Denormandie Ancien : des conditions meilleures que pour le Pinel Ancien

Le ministre qui a déposé l’amendement a expliqué que cette mesure créée « sur le modèle du dispositif Pinel dans l’ancien » rendra l’acquisition-rénovation « plus forte ». Il s’agirait, selon ses mots, « d’un outil fiscal puissant incitant les investisseurs-bailleurs à rénover leurs logements ». 
Inspiré du Pinel ancien, déjà axé sur la réhabilitation, le nouveau dispositif de défiscalisation “sera tourné vers la rénovation de l’ancien et focalisé sur certains endroits”. Pour ce faire, le gouvernement a décidé de lever certaines barrières qui empêchaient jusqu’ici au Pinel ancien de se développer. “Celui-ci ne pouvait concerner que des taux de travaux très importants, ce qui, dans nombre de territoires, a joué un rôle dissuasif”, analyse Julien Denormandie. Exit donc les conditions drastiques du Pinel ancien. Le nouveau dispositif sera ouvert aux acquisitions de logement faisant concomitamment l’objet de travaux de réhabilitation. Les travaux devront représenter au moins 25% du coût total de l’opération. Ensuite, comme pour le Pinel, l’acquéreur devra s’engager pour une période de location comprise entre 6 et 12 ans. Le taux de réduction d’impôt accordé aux investisseurs sera lui aussi similaire à celui de la loi Pinel : entre 12 et 21%, selon la durée d’engagement. Le tout sous le plafond de 300.000 euros par opération, qui s’appliquait jusqu’à présent.

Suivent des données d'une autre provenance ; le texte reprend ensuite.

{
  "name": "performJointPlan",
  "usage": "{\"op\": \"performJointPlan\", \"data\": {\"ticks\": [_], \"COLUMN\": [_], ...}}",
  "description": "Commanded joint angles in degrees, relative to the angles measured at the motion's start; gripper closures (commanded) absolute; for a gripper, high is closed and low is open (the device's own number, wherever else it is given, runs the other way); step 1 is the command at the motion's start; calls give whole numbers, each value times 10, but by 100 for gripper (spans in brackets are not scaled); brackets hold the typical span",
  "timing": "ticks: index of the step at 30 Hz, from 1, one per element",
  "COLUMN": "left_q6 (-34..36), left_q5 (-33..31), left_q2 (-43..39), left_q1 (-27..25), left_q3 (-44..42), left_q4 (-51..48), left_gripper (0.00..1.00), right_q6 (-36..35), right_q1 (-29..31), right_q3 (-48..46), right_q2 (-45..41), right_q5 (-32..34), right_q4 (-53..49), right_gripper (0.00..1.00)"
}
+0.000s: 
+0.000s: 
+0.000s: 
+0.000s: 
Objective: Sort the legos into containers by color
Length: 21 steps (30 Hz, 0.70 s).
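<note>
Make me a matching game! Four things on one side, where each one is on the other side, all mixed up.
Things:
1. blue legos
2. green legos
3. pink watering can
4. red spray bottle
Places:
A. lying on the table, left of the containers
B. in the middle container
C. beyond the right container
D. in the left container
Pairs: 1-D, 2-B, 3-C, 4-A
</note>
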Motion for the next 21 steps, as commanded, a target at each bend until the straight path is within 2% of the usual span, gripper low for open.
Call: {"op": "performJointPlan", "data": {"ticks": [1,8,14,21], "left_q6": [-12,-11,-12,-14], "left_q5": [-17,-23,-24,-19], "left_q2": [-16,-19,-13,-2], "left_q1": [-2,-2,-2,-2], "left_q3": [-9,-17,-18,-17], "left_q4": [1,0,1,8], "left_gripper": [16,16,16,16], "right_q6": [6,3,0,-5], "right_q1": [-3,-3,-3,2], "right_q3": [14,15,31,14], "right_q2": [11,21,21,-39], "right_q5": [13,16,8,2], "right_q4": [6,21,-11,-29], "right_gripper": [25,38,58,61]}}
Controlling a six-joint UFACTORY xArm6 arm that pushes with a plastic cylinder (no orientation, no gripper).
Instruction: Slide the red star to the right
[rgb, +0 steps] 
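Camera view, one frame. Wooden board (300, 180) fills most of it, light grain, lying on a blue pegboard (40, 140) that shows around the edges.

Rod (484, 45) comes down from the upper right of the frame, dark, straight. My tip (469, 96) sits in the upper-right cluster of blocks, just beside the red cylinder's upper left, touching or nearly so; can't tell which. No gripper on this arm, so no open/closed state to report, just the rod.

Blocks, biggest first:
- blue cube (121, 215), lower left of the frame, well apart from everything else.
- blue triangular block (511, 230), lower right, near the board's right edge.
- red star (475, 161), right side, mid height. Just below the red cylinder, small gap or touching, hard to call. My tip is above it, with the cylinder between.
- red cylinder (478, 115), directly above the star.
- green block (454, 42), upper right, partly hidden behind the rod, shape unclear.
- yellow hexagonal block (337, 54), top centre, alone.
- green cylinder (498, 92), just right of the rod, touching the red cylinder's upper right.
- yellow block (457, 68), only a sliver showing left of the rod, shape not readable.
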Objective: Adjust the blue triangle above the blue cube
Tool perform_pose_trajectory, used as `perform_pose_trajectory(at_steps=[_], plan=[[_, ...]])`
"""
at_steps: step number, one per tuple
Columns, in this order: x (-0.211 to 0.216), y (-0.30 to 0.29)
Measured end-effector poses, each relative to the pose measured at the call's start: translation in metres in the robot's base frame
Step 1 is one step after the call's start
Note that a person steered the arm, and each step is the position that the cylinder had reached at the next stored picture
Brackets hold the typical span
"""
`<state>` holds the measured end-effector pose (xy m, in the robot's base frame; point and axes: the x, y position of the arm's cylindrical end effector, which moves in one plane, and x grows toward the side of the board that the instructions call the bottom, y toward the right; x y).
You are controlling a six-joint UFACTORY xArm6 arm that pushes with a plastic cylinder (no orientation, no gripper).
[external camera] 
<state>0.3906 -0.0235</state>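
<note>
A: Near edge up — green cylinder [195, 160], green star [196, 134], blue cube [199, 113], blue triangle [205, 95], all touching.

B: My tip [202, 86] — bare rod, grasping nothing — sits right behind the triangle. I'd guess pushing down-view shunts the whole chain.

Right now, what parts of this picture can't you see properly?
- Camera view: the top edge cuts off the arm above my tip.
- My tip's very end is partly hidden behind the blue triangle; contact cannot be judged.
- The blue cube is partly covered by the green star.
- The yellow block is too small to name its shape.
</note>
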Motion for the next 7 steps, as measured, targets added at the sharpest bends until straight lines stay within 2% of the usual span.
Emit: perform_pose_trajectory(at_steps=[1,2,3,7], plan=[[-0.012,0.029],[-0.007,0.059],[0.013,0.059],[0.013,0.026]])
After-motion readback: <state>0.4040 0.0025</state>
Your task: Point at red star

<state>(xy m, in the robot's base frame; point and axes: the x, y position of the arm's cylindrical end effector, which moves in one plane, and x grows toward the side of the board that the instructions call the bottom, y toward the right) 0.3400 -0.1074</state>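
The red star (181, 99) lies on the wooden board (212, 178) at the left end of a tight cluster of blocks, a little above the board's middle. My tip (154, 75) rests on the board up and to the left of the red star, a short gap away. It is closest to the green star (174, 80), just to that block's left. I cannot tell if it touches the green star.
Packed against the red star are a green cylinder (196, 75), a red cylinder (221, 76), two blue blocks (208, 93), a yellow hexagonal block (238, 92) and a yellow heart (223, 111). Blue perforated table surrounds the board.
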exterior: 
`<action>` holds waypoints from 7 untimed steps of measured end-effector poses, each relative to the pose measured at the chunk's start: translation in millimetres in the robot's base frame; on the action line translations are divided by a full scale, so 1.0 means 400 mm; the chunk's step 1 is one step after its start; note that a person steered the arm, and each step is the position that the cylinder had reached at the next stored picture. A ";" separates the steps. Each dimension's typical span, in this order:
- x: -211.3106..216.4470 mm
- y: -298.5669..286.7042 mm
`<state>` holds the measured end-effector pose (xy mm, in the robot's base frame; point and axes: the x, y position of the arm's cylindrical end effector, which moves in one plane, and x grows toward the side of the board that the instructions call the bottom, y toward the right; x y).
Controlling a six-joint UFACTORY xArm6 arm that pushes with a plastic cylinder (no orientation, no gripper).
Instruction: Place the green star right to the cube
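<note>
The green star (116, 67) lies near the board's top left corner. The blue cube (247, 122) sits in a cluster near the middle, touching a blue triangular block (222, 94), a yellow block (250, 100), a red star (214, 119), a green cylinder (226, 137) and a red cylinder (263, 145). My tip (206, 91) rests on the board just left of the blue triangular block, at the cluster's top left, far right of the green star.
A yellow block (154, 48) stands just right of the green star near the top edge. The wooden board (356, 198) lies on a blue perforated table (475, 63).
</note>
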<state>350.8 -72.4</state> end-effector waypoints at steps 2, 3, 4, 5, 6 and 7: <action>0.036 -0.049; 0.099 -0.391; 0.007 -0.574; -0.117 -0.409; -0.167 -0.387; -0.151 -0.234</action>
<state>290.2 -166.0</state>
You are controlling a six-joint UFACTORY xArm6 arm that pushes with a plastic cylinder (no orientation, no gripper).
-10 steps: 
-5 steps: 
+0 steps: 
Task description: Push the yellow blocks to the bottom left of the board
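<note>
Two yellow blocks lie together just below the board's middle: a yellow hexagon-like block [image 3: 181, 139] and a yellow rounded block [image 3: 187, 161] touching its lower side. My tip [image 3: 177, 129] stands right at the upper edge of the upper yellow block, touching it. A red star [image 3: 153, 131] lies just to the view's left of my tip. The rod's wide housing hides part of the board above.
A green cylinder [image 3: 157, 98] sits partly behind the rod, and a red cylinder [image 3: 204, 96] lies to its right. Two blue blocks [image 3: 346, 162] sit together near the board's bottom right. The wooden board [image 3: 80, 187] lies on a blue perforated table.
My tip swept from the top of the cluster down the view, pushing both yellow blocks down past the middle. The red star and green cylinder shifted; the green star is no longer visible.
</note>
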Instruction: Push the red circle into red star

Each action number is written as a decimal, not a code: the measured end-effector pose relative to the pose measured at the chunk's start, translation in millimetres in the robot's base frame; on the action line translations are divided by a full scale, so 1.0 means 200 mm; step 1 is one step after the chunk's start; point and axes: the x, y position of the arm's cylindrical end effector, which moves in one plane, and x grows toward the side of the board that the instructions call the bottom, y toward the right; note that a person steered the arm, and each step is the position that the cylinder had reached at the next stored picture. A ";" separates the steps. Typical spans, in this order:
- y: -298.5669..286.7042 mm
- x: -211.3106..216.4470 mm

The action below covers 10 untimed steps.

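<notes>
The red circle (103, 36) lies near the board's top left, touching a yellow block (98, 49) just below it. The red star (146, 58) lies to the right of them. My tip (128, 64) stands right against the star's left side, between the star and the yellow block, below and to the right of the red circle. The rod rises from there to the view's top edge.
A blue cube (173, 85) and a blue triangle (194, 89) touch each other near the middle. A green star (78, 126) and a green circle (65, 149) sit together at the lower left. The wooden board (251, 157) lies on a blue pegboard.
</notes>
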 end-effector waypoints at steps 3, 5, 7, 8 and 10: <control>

Denormandie Ancien : comment choisir l’emplacement?

Reste encore à savoir où s’appliquera exactement ce nouveau dispositif d’investissement locatif. En l’état, le texte voté à l’Assemblée ne définit pas encore fermement les zones éligibles. Le ministre du Logement a toutefois spécifié que l’amendement visait “au minima” l’ensemble des villes ayant conclu des opérations de revitalisation du territoire (ORT), définies dans la loi Elan, ainsi que les 222 villes retenues dans le Plan action coeur de ville. La question de ce zonage pourrait encore être précisée au gré des débats parlementaires. Elle fera in fine l’objet d’un arrêté une fois le projet de loi définitivement adopté fin décembre.

Pour autant, l’investisseur devra bien choisir son emplacement et plus encore sélectionner un marché à forte demande locative. En d’autres termes, les particuliers intéressés par ce nouveau dispositif devront respecter les règles traditionnelles de l’investissement locatif. Bref, il faudra bien s’informer et s’entourer pour mener le projet à bon port.